Ahora bien. Mientras algunos de sus relatos cortos y crónicas me parecen estupendos, sus novelas no me interesan. Y ese amor por la violencia, que él convierte estéticamente en emoción, me resulta detestable. Luego, su olfato a la hora de aparecer en el momento oportuno y salir en la foto que él necesitaba… Todo eso me echa para atrás. Pero su capacidad para describir el desembarco de Normandía como si estuviera dentro de una tanqueta bajo fuego alemán cuando en realidad lo está haciendo en una habitación del Savoy de Londres, con una botella de whisky a los pies, es digna de admiración. Aunque sea una impostura.

En definitiva, me gusta su estilo literario. Si él describe el desembarco de Normandía desde hotel y te hace creer que está ahí, me da igual.

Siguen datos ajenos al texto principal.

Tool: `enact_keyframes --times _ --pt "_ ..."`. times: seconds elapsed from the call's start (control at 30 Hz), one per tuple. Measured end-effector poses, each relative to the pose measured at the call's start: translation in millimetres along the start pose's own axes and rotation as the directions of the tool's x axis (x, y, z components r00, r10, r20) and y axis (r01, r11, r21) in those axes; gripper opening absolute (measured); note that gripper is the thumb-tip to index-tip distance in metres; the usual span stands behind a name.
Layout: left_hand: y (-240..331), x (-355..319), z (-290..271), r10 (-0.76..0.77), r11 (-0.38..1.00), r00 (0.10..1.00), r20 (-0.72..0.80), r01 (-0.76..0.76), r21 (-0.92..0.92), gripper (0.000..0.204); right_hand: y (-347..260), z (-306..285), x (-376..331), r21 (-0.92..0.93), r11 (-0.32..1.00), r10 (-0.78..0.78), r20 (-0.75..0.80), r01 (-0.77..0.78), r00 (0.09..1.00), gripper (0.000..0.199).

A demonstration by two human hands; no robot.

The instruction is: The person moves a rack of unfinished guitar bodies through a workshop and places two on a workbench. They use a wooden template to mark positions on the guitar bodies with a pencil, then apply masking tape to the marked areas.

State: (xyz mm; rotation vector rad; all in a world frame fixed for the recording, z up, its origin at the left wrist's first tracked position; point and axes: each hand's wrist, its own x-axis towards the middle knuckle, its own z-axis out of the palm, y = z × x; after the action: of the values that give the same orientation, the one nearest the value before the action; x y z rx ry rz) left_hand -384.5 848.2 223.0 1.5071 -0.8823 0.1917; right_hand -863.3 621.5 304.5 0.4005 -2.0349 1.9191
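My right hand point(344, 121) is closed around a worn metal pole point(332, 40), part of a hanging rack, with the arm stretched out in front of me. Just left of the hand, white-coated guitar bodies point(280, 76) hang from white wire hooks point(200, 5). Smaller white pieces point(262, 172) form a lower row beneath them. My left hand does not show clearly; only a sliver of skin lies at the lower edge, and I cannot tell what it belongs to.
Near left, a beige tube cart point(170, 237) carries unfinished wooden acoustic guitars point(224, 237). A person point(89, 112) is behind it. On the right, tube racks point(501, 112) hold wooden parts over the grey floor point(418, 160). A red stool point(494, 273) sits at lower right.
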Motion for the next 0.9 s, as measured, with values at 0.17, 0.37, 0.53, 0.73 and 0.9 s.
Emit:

Es impostura, pero la descripción me gusta, luego, El viejo y el mar y algunos relatos tienen una gran calidad. Pero sobre todo la forma. La persona no me interesa.

En Ava en la noche, el protagonista proporciona a Luis García Berlanga la idea del verdugo acobardado que luego llevó al cine, con Pepe Isbert. ¿Hay algo de cierto detrás de esta parte de la ficción?

—Bueno, no es exactamente así. Lo que es cierto es que, cuando yo estudiaba Derecho en Valencia, asistí al juicio de la envenenadora Pilar Prades. Y luego el fiscal Chamorro me contó los pormenores de la ejecución. En ella, al director de la cárcel le dio un ataque epilepsia y fue la propia envenenadora quien lo socorrió y gritó para que le pusieran un pañuelo en la boca. Después, ese hecho saltó las tapias de la cárcel Modelo y se transformó en el rumor de que el verdugo no había tenido valor para ejecutarla y se había comportado como un pusilánime y un cagueta. Según ese rumor, había sido la sentenciada la que había dado ánimos al verdugo para que cumpliera su cometido. La historia se difundió por Valencia. Y, cuando ya la película de Berlanga estaba hecha –con esa misma idea del verdugo remiso a cumplir su función–  yo le pregunté si se había servido de aquel cuento que circuló por la ciudad. Y él no me dijo ni que sí ni que no. Típico de él, jajaja.

¿Qué ecos percibe hoy de aquella España de El verdugo, si acaso percibe alguno?

—Bueno, los jóvenes no saben quién era Franco. A ellos se les ha regalado la libertad tras una lucha en la que muchos se dejaron la piel. Algunos de mi edad y algo menores que vivían bien sienten nostalgia, una nostalgia peligrosa, al confundir el franquismo con aquel bienestar suyo en plena juventud. Y hay un franquismo latente; como un virus que a veces despierta y vuelve. Es mucho más fácil sacar a Franco del Valle de los Caídos que del cerebro de los españoles. El fascismo tiene muchas caras, es laberíntico y cambia de faz. Puede manifestarse como populismo, extrema derecha… No ocurre solo aquí. La historia da vueltas como una noria y acaba pasando siempre por los mismos sitios aunque lo haga de distintas formas.